弊ブログでいう「知的」云々は「体を動かさない」程の意味で「知能の優劣」のような含意は一切ない

名古屋の市民劇団「ひらき座」の公演を観てきた

知人がこの劇団に関わっているので。正式名称を「人業〔ひとわざ〕劇団ひらき座」と言うんだそうだ。妙な名前だけど名古屋には「人形劇団むすび座」というのもあって、こっちは人形ではなく人間が演じるから「人業」とつけたんだろうと思う(←関係者に確認したわけではない)。

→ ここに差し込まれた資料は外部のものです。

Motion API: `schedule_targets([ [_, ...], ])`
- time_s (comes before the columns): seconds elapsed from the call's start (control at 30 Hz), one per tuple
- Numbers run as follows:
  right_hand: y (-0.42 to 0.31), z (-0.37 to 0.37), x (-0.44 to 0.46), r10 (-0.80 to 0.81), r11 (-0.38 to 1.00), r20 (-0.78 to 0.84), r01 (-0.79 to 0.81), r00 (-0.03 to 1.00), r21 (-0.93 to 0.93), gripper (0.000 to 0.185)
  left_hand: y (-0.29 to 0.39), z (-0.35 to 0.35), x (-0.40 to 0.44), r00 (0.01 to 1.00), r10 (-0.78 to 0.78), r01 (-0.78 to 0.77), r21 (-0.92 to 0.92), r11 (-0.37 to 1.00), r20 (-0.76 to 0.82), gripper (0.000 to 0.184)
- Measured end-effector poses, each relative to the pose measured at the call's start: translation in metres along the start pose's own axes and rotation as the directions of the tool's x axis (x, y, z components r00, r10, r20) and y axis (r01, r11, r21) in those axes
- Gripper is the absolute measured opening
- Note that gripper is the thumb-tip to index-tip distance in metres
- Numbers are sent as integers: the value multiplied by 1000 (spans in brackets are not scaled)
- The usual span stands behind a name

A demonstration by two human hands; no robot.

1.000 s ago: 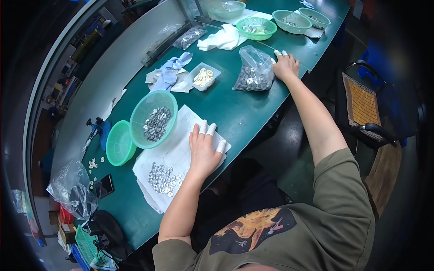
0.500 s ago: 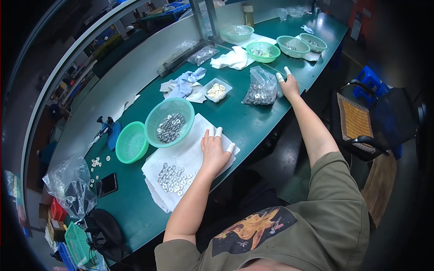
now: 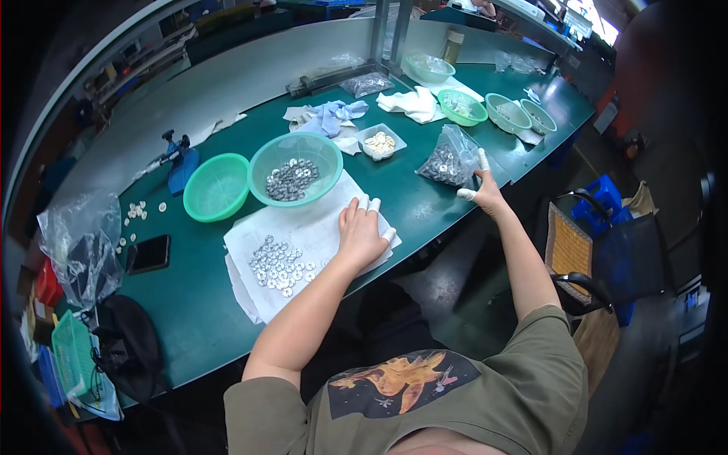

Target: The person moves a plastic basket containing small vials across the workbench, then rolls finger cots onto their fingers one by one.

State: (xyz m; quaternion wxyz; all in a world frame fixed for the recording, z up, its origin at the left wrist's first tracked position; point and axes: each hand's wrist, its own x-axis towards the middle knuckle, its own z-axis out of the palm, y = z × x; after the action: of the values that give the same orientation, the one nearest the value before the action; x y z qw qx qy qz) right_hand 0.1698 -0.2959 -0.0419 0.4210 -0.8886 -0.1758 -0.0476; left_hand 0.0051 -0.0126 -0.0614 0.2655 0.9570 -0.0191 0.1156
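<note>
My left hand (image 3: 361,236) lies flat on white paper (image 3: 318,220), fingers stretched out, with white covers on several fingertips. Left of it, a loose cluster of small round silvery discs (image 3: 277,265) rests on the same paper. Past the hand stands a pale green bowl (image 3: 296,171) with more of these discs. My right hand (image 3: 489,193) has its thumb and fingers spread beside a clear plastic bag (image 3: 449,159) of dark grey discs. Whether it touches the bag I cannot tell.
An empty green bowl (image 3: 216,189), a phone (image 3: 148,254) and cream discs (image 3: 135,212) are at left. A white tub (image 3: 381,142) of cream pieces and cloths (image 3: 330,117) lie behind. Several green bowls (image 3: 462,108) stand far right. A chair (image 3: 599,258) is beside the table.
My right hand has come down closer to the right side of the plastic bag. My left hand stays flat on the paper. The camera view has turned and shifted.
</note>
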Motion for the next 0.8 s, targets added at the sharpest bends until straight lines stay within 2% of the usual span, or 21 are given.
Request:
schedule_targets([
  [0.07, -14, 2, 7, -61, 989, 98, 47, 993, 139, 133, 0, 0, 2, 1000, -10, 10, -6, 1000, -5, 69],
  [0.13, -23, 6, 14, -65, 992, 108, 52, 992, 117, 134, -2, -1, 2, 1000, -4, 4, -2, 1000, 21, 69],
  [0.2, -16, 19, 25, -61, 946, 80, 32, 995, 321, 133, -1, 0, 0, 1000, -7, 7, -16, 1000, -6, 68],
  [0.23, -17, 20, 28, -69, 949, 93, 36, 993, 315, 133, -1, 0, 1, 1000, 2, -2, -20, 1000, -26, 68],
  [0.33, -18, 23, 26, 10, 952, 159, -58, 987, 301, 107, 0, -1, 2, 1000, -10, 10, -6, 1000, -6, 68],
  [0.37, -11, 26, 27, 9, 950, 127, -48, 992, 308, 93, 1, 0, 1, 1000, -21, 21, -21, 1000, -3, 68],
  [0.47, -27, 29, 17, 28, 926, 167, -89, 986, 367, 90, 2, 0, 2, 999, -1, 1, -3, 1000, -40, 66],
  [0.57, -33, 37, 10, -13, 935, 135, -35, 991, 353, 85, 0, 2, 3, 998, 8, -10, -27, 1000, -69, 65],
  [0.6, -36, 41, 9, -45, 936, 139, -7, 989, 351, 82, 2, -2, 3, 1000, -7, 7, -24, 1000, -26, 65],
  [0.7, -48, 53, 5, -100, 928, 188, 24, 977, 372, 84, 2, 0, 3, 999, 3, -4, -22, 1000, -53, 65],
  [0.77, -56, 62, 8, -112, 937, 225, 27, 968, 349, 85, 2, 2, 2, 998, 0, -1, -16, 1000, -59, 64],
  [0.8, -56, 68, 11, -179, 963, 167, 137, 970, 233, 84, 2, 2, 2, 998, 3, -4, -5, 1000, -70, 62],
])
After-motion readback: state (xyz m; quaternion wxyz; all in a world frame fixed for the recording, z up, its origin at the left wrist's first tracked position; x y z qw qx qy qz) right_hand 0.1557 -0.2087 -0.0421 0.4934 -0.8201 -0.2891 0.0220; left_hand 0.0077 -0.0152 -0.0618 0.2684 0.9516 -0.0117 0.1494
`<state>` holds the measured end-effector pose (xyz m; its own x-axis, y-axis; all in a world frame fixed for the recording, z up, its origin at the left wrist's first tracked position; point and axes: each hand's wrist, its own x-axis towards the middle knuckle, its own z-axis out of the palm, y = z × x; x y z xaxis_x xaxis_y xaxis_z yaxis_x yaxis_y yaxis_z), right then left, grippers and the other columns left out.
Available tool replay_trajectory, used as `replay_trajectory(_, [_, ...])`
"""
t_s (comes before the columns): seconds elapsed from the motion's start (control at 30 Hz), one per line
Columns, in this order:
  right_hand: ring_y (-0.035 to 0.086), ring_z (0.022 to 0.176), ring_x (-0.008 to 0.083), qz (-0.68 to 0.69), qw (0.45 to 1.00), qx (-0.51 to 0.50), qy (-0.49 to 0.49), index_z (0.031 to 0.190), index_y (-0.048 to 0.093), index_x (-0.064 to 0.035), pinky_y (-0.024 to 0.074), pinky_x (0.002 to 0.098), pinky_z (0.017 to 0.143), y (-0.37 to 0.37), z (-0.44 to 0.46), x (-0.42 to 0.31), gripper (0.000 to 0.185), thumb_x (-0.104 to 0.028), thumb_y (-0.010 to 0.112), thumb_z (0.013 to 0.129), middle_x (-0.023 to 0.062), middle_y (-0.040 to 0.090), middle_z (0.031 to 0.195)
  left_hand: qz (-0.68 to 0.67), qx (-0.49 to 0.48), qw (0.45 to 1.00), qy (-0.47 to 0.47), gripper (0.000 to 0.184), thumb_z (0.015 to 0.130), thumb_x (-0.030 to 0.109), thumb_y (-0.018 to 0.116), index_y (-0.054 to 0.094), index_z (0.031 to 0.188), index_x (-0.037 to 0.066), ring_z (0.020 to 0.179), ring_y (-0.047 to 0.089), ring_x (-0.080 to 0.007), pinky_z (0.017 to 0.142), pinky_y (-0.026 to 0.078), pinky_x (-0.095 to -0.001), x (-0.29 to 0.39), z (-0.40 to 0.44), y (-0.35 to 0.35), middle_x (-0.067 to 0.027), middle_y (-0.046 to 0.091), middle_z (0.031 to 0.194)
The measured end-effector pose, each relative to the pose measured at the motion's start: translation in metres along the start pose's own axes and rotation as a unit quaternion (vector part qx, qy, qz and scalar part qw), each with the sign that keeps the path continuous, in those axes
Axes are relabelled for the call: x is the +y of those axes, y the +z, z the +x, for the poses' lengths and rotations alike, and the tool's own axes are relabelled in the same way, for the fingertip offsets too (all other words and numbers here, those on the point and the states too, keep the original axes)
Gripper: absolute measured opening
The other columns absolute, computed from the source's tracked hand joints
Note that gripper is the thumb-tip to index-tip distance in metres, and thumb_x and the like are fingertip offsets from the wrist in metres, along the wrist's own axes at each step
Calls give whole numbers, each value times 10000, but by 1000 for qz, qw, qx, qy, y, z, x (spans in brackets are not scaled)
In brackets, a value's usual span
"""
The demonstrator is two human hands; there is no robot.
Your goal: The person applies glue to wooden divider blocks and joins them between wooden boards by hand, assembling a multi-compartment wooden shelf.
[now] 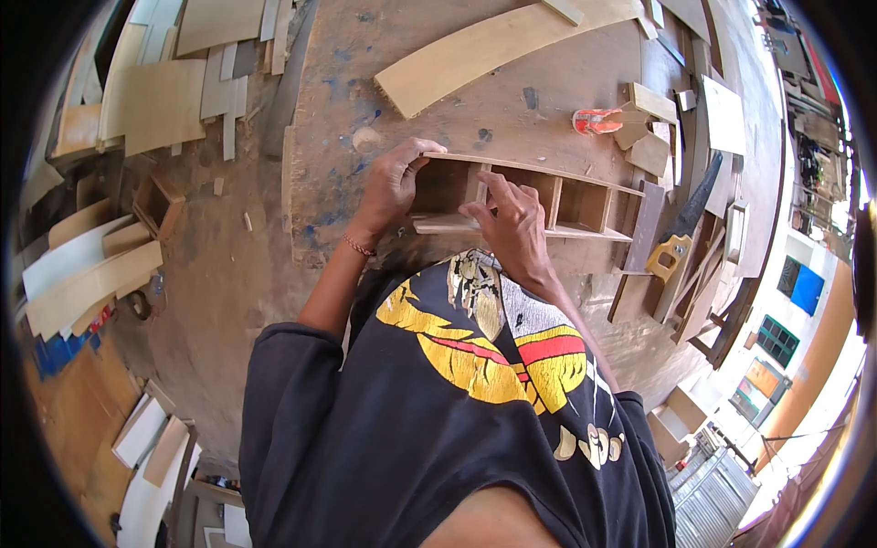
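Note:
A long, narrow wooden frame [578, 232] with several compartments lies on the workbench in front of me. My left hand [395, 185] is closed on its left end, fingers over the far side board and thumb toward the inside. My right hand [513, 219] reaches over the near board. Its thumb and index finger close around a thin wooden divider [476, 185] standing between the two side boards. The other fingers of that hand are curled, and the palm hides part of the near board and the middle compartment.
On the workbench [438, 128] lie a curved board [493, 57], a red-labelled container [598, 121] and wood offcuts [650, 151]. A handsaw [671, 256] with a yellow handle rests at the right. Stacked boards [164, 105] and an open wooden box [159, 203] sit at the left.

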<state>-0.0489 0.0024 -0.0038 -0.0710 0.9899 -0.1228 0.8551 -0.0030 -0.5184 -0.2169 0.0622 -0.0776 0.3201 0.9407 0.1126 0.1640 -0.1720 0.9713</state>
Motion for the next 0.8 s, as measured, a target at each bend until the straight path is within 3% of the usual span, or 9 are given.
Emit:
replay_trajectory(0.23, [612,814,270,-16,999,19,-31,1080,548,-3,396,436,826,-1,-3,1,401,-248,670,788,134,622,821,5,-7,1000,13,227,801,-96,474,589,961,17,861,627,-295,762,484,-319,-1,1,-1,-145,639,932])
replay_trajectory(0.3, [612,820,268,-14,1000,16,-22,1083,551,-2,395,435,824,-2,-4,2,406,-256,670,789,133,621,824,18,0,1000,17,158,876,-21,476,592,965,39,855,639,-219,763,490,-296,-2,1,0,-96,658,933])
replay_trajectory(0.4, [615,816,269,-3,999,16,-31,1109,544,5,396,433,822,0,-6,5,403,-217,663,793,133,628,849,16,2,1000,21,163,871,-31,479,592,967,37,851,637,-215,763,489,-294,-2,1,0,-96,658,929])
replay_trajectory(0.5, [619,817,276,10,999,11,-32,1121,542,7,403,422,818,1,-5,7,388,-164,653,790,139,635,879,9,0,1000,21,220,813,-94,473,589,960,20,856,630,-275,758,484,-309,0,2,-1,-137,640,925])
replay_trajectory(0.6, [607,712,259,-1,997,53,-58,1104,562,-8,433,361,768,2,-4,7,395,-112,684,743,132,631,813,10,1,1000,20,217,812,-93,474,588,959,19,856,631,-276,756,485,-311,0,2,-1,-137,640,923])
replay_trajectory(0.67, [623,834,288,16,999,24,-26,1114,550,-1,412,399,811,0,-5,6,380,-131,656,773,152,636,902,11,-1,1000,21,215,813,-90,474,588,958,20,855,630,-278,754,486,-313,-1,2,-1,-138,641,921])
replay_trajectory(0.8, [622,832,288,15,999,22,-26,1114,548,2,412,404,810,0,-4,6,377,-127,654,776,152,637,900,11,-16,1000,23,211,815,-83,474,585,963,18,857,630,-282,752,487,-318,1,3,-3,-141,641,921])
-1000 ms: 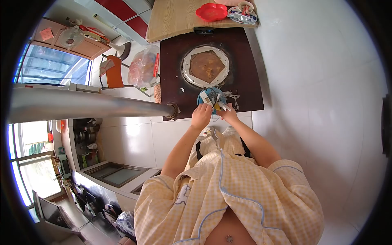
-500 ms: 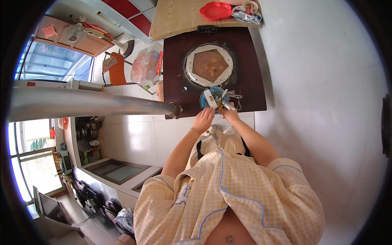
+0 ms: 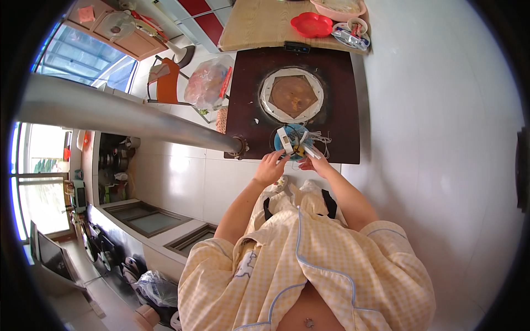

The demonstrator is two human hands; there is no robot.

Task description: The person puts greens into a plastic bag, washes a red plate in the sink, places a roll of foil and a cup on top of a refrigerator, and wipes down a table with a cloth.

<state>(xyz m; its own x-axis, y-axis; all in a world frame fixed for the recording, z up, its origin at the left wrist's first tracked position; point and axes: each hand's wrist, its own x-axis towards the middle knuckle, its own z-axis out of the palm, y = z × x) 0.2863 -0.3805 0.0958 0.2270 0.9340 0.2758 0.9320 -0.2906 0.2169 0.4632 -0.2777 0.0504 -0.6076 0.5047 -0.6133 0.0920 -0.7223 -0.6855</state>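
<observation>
A round blue container holding cables and small items sits at the near edge of the dark table. A white rectangular device lies tilted over its left part. My left hand touches the near side by this device, its fingers bent. My right hand is at the container's right near side, fingers closed around white cable ends or plugs that I cannot make out exactly. Loose white cables hang out to the right.
A round plate-like cover lies mid-table. A metal pipe meets the table's left corner. Behind are a wooden table, a red tray and a pink basin. An orange chair and a plastic bag stand left.
The view has shifted, so the table appears lower and further right. My left hand's fingers have moved slightly around the white device's near end. Both hands remain at the container.
</observation>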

二部構成で、一部は女優の石毛佳世子さんの朗読劇。「犬に教えてもらったこと」だったかな?パンフレットを見たが仮題みたいな題名が書いてあった。東日本大震災で飼い主にはぐれた犬を引き取る話。それと沖縄のミュージシャン海勢頭豊さんのミニコンサート。

二部が「猫は生きている」という演劇。原作は早乙女勝元氏。東京大空襲をライフワークにしている人だ。チラシに母さん猫と四匹の子猫の物語と書いてあったから、空襲のさなかに子猫たちが一匹ずつ命を落としていくみたいな話かな、と先入観を持って見に行ったが、人間のドラマがメインだった。まあネタバレはやめておこう。ただ観客を巻き込む演出が憎いと思った。井上ひさしの戯曲をいくつも読んだことがあるから、ああいうテクニックもあるだろうとは知ってたけど。

会場は名古屋市北文化小劇場というところ。小劇場とはいうものの、かなりの大きさだった。あとで検索したら約300席。けっこう埋まっていた。出演者が思いのほか多かったから、伝手で呼ばれた人も多かったのかも知れない。